Imagine you have a set of five elements (A-E) with some numeric values of a measured property (several observations for each element):
A = {100, 110, 120, 130}
B = {110, 100, 110, 120, 90}
C = { 90, 110, 120, 100}
D = {120, 100, 120, 110, 110, 120}
E = {110, 120, 120, 110, 120}
First, I have to detect if there are significant differences on the average levels. So I run a one way ANOVA using the Statistical package provided by Apache Commons Math. No problems so far, I obtain a boolean that tells me whether differences are found or not.
Second, if differences are found, I need to know the element (or elements) that is different from the rest. I plan to use unpaired t-tests, comparing each pair of elements (A with B, A with C .... D with E), to know if an element is different than the other. So, at this point I have the information of the list of elements that present significant differences with others, for example:
C is different than B
C is different than D
But I need a generic algorithm to efficiently determine, with that information, what element is different than the others (C in the example, but could be more than one).
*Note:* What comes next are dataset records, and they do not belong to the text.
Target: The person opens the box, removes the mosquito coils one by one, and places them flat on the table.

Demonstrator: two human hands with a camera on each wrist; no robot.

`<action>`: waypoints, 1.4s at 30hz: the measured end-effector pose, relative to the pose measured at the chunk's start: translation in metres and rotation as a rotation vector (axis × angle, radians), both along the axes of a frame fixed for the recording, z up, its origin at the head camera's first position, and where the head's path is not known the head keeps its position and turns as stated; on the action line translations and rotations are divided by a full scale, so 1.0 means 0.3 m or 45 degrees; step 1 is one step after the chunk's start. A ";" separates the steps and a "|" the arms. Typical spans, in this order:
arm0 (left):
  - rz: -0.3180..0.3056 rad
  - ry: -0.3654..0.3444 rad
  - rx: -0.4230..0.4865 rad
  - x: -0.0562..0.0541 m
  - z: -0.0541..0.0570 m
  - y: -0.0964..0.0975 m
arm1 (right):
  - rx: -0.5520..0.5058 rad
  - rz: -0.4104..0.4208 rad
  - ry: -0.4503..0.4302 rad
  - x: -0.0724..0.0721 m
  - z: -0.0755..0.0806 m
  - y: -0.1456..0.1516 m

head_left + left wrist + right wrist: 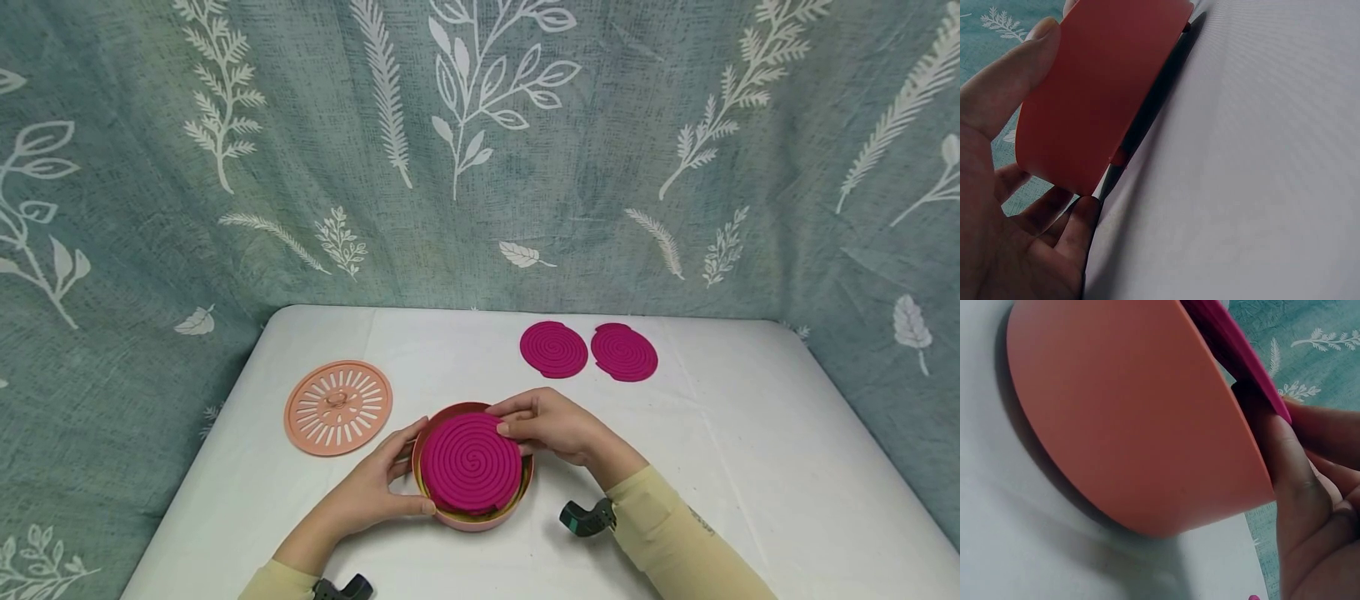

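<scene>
A magenta mosquito coil [471, 462] sits tilted at the mouth of a round orange tin [474, 525], its far right edge raised. My right hand [558, 427] pinches that edge between thumb and fingers. In the right wrist view, the coil [1257, 362] shows above the rim of the tin [1135, 419], with the right hand [1313, 512] at the tin's side. My left hand [375, 492] grips the tin from the left, thumb at the front and fingers behind. The left wrist view shows the left hand [997, 231] around the tin wall [1091, 87]. The coil hides most of the tin's inside.
An orange slotted lid [339, 400] with a small loop lies to the left on the white-covered table [750, 467]. Two more magenta coils, one left [553, 349] and one right [624, 352], lie near the back edge. A patterned green curtain [420, 250] hangs behind.
</scene>
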State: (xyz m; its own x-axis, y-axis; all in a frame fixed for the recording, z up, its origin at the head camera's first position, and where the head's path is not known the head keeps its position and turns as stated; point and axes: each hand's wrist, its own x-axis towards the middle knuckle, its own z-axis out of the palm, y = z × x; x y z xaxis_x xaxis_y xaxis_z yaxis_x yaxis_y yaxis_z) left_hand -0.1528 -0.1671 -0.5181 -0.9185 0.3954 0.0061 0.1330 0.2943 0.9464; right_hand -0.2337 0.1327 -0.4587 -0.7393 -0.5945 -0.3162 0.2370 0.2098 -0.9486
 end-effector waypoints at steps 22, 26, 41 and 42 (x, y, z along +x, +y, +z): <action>-0.006 -0.010 0.025 0.000 0.001 0.001 | -0.150 -0.242 0.039 -0.005 -0.002 0.130; -0.004 -0.008 0.019 -0.001 0.001 0.002 | -0.150 -0.303 0.056 -0.007 0.000 0.162; -0.007 -0.003 0.026 0.004 0.002 0.001 | -0.123 -0.461 0.116 -0.010 0.000 0.277; -0.009 -0.001 0.030 0.003 0.001 0.001 | -0.123 -0.469 0.116 -0.010 0.001 0.284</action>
State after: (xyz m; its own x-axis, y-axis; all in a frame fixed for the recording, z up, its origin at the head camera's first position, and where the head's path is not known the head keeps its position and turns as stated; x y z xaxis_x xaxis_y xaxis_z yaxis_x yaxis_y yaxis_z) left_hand -0.1518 -0.1667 -0.5178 -0.9158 0.4013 0.0149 0.1343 0.2711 0.9531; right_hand -0.2367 0.2179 -0.4584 -0.9314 -0.3076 -0.1949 0.1937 0.0347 -0.9804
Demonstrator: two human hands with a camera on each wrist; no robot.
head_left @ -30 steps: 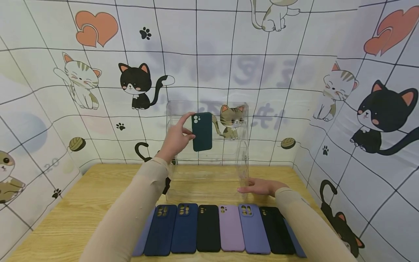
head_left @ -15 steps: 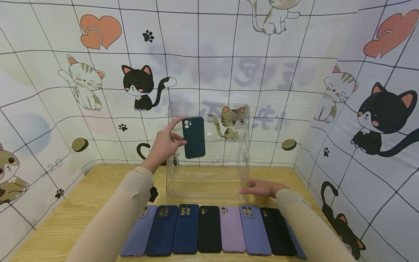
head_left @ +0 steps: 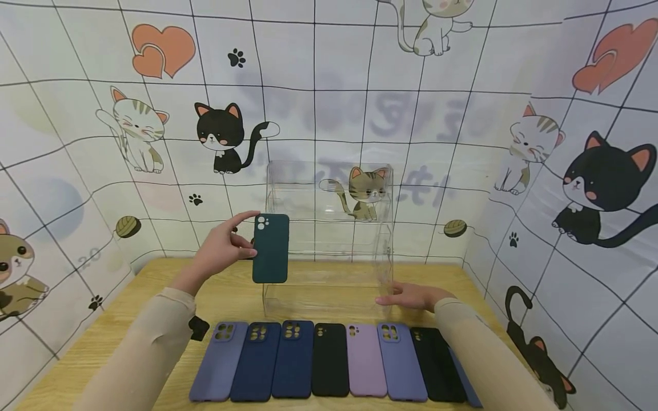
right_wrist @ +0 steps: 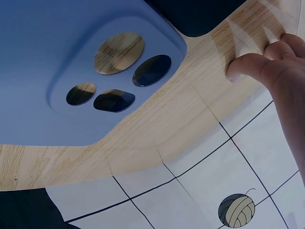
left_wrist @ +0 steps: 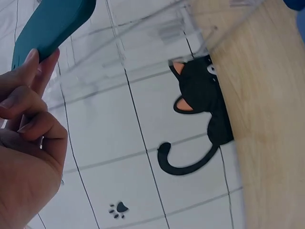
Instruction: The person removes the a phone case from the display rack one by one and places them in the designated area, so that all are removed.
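Note:
My left hand pinches a dark green phone case by its left edge, thumb and fingers near the camera holes. The case stands upright in the air, overlapping the left side of a clear tiered display rack in the head view. In the left wrist view the same hand has the green case at its fingertips. My right hand grips the rack's lower right side, thumb in front. The right wrist view shows that hand with bent fingers at the clear panel.
Several phone cases lie in a row before the rack: a lavender case, navy, black, a pink case, a purple case and more. A blue case is partly under my right sleeve. A cat-print cloth surrounds the wooden table.
My left hand has brought the green phone case left and down, from in front of the rack's middle to its left side. My right hand has stayed at the rack.

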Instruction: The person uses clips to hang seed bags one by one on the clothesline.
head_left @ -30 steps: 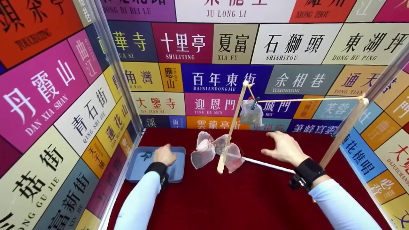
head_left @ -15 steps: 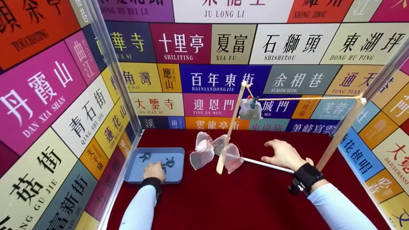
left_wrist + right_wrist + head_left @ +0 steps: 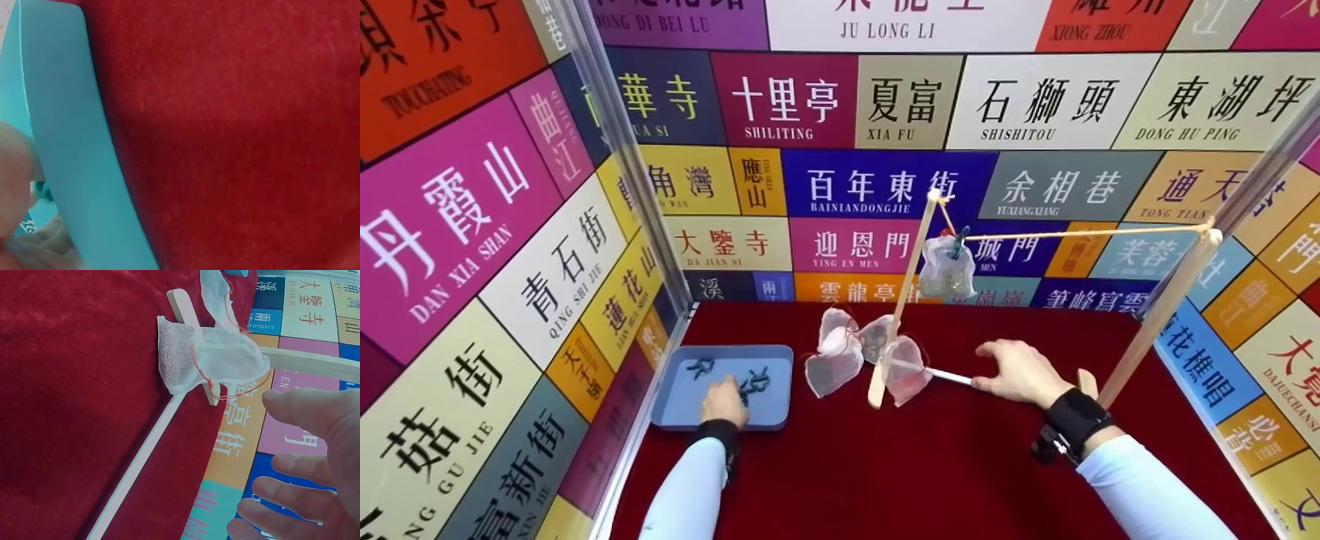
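Note:
My left hand (image 3: 724, 401) is down in the blue tray (image 3: 675, 412), its fingertips beside small dark green clips (image 3: 757, 380); another clip (image 3: 701, 366) lies farther back. In the left wrist view, the tray wall (image 3: 79, 135) covers most of the fingers, so any grip is hidden. My right hand (image 3: 1024, 373) hovers near the white rod (image 3: 950, 376), thumb and fingers apart, holding nothing. A filled white mesh drawstring bag (image 3: 949, 270) hangs by a green clip (image 3: 959, 244) from the yellow string (image 3: 1080, 235). Several more mesh bags (image 3: 834, 364) lie around the left post's foot.
Two wooden posts, the left one (image 3: 913, 274) and the right one (image 3: 1162, 315), hold up the string. A dark red cloth (image 3: 900, 472) covers the table. Walls printed with coloured signs (image 3: 855, 184) stand behind and at both sides.
My left hand has shifted left and toward me inside the tray, uncovering the clips. My right hand has lowered slightly toward the rod. The hanging bag has swung a little.

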### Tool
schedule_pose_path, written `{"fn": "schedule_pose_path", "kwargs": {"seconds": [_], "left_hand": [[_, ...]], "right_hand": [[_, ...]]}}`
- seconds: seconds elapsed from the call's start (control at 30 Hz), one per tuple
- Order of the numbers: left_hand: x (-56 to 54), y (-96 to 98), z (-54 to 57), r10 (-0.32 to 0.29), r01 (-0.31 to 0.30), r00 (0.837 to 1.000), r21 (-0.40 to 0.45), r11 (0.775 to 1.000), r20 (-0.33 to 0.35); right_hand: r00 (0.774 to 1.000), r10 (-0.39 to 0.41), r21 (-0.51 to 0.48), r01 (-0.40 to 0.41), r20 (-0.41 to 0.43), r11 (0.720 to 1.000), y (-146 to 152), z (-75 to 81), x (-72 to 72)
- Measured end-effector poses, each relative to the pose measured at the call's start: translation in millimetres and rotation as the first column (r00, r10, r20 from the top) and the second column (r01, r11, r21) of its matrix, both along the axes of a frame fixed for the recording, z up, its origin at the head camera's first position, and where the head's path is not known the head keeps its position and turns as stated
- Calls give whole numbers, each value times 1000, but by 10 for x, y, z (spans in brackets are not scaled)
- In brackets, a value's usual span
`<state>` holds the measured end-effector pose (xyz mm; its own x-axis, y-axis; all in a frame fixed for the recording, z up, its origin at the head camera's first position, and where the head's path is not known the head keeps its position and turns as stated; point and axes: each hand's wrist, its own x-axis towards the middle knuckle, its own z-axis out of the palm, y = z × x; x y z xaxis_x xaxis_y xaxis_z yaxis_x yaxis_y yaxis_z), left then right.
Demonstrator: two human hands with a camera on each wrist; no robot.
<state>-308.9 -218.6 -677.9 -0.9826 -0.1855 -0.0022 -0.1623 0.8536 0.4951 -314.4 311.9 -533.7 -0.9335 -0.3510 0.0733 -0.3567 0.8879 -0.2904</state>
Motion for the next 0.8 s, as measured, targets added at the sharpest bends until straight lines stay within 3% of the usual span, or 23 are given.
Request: {"fn": "schedule_pose_path", "kwargs": {"seconds": [0.17,0.33,0.57,0.8], "left_hand": [[-13,18,5,35,-33,999,66,997,-38],[-69,55,96,30,-22,995,87,996,-93],[-98,197,222,-58,72,991,112,991,-124],[-118,462,374,-146,191,958,172,966,-246]], "right_hand": [[1000,19,5,-19,17,1000,-16,0,37],[1000,11,3,-11,23,1000,-16,-3,63],[1000,27,-1,-27,14,1000,-75,-6,63],[999,50,-21,-50,-7,999,-162,-8,71]]}}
Leaving statistical issues aside, the question could be (in general terms): "Given the information about equality/inequality of each one of the pairs of elements in a collection, how could you determine the element/s that is/are different from the others?"
Seems to be a problem where graph theory could be applied. I am using Java language for the implementation, if that is useful.
Edit: Elements are people and measured values are times needed to complete a task. I need to detect who is taking too much or too few time to complete the task in some kind of fraud detection system.